ACTIVITY – Give back the listing in full and exactly, leaving out the images.

PROVIDED DATA –

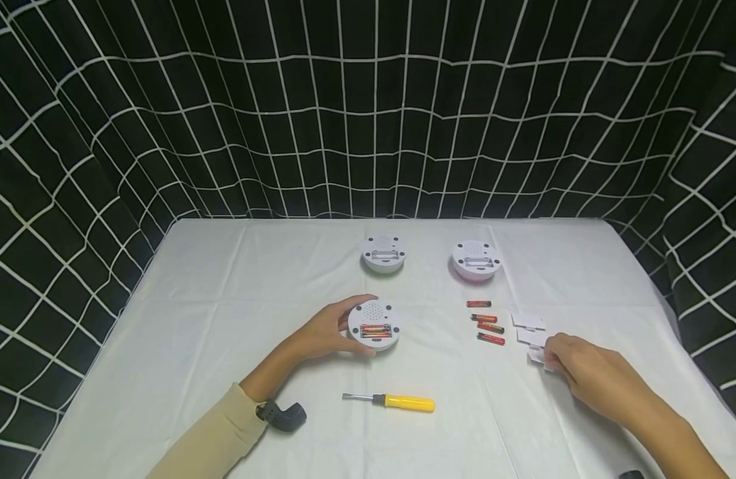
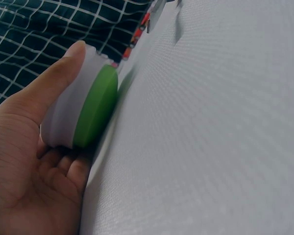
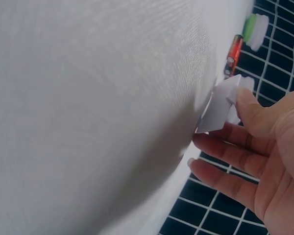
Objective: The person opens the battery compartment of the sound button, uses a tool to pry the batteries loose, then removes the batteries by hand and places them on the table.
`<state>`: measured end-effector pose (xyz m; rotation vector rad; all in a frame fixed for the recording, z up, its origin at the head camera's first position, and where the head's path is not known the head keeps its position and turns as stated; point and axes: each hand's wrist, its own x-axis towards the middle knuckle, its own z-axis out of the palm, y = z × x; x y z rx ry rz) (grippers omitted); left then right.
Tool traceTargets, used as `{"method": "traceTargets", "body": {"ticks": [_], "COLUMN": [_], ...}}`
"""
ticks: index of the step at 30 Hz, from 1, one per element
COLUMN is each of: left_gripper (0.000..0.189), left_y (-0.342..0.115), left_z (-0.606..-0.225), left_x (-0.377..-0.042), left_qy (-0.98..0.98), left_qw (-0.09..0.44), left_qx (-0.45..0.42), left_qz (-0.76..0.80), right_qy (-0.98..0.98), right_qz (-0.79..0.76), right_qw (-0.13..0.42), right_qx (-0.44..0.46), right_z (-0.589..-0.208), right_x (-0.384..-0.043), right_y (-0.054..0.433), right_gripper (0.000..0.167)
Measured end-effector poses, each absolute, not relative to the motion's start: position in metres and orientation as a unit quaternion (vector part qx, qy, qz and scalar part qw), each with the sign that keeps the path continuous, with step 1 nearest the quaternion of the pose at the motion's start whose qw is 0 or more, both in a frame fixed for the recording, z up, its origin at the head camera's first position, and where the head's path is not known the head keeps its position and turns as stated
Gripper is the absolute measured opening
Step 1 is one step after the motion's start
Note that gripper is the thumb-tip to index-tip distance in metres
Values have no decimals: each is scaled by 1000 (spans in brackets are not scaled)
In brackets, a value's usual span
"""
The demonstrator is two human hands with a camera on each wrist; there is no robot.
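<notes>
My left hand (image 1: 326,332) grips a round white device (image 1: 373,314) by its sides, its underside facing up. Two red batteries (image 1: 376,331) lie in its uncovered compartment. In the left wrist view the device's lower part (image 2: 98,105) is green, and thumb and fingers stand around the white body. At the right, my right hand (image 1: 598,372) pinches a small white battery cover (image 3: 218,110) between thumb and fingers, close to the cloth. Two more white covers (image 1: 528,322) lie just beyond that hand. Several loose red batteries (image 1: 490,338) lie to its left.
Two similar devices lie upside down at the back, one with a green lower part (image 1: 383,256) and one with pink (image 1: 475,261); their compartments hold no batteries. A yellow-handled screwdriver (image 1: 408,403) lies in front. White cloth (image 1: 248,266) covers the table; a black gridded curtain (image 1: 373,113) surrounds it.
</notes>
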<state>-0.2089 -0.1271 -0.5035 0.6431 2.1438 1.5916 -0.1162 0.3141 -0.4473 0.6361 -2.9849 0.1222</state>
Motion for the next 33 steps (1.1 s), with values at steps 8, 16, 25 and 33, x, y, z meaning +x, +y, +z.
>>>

ANSWER SPACE –
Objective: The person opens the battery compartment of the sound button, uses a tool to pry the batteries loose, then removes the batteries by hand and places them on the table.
`<state>`: measured end-effector pose (xyz m; rotation vector rad; all in a frame fixed for the recording, z up, its origin at the head camera's first position, and where the head's path is not known the head keeps its position and turns as stated; point and axes: each hand's wrist, its own x-axis towards the middle knuckle, its own z-axis out of the palm, y = z × x; x y z rx ry rz) (grippers omitted); left then right.
Tool traceTargets, used as `{"method": "traceTargets", "body": {"ticks": [_], "COLUMN": [_], ...}}`
"""
ticks: index of the step at 30 Hz, from 1, one per element
COLUMN is each of: left_gripper (0.000..0.189), left_y (-0.342..0.115), left_z (-0.606..-0.225), left_x (-0.377..-0.042), left_qy (-0.98..0.98), left_qw (-0.09..0.44), left_qx (-0.45..0.42), left_qz (-0.76..0.80), right_qy (-0.98..0.98), right_qz (-0.79..0.76), right_qw (-0.13..0.42), right_qx (-0.44..0.46), right_z (-0.589..-0.208), right_x (-0.384..-0.043), right_y (-0.054..0.433), right_gripper (0.000..0.167)
Measured end-effector poses, each absolute, not relative to the motion's start: position in metres and orientation as a unit quaternion (vector part qx, qy, qz and scalar part qw), each with the sign that keeps the path continuous, with step 1 nearest the quaternion of the pose at the motion's start whose qw is 0 or more, both in a frame fixed for the recording, z up, its origin at the head camera's first position, and where the head's path is not known the head keeps its position and turns as stated
Gripper is the absolute measured opening
Step 1 is one step after the motion's start
Note that gripper is the thumb-tip to index-tip distance in metres
Values have no decimals: each is scaled by 1000 (spans in brackets are not scaled)
In brackets, a value's usual span
"""
The demonstrator is two human hands with a camera on each wrist; there is no robot.
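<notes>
My left hand (image 1: 326,332) grips a round white device (image 1: 373,314) by its sides, its underside facing up. Two red batteries (image 1: 376,331) lie in its uncovered compartment. In the left wrist view the device's lower part (image 2: 98,105) is green, and thumb and fingers stand around the white body. At the right, my right hand (image 1: 598,372) pinches a small white battery cover (image 3: 218,110) between thumb and fingers, close to the cloth. Two more white covers (image 1: 528,322) lie just beyond that hand. Several loose red batteries (image 1: 490,338) lie to its left.
Two similar devices lie upside down at the back, one with a green lower part (image 1: 383,256) and one with pink (image 1: 475,261); their compartments hold no batteries. A yellow-handled screwdriver (image 1: 408,403) lies in front. White cloth (image 1: 248,266) covers the table; a black gridded curtain (image 1: 373,113) surrounds it.
</notes>
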<state>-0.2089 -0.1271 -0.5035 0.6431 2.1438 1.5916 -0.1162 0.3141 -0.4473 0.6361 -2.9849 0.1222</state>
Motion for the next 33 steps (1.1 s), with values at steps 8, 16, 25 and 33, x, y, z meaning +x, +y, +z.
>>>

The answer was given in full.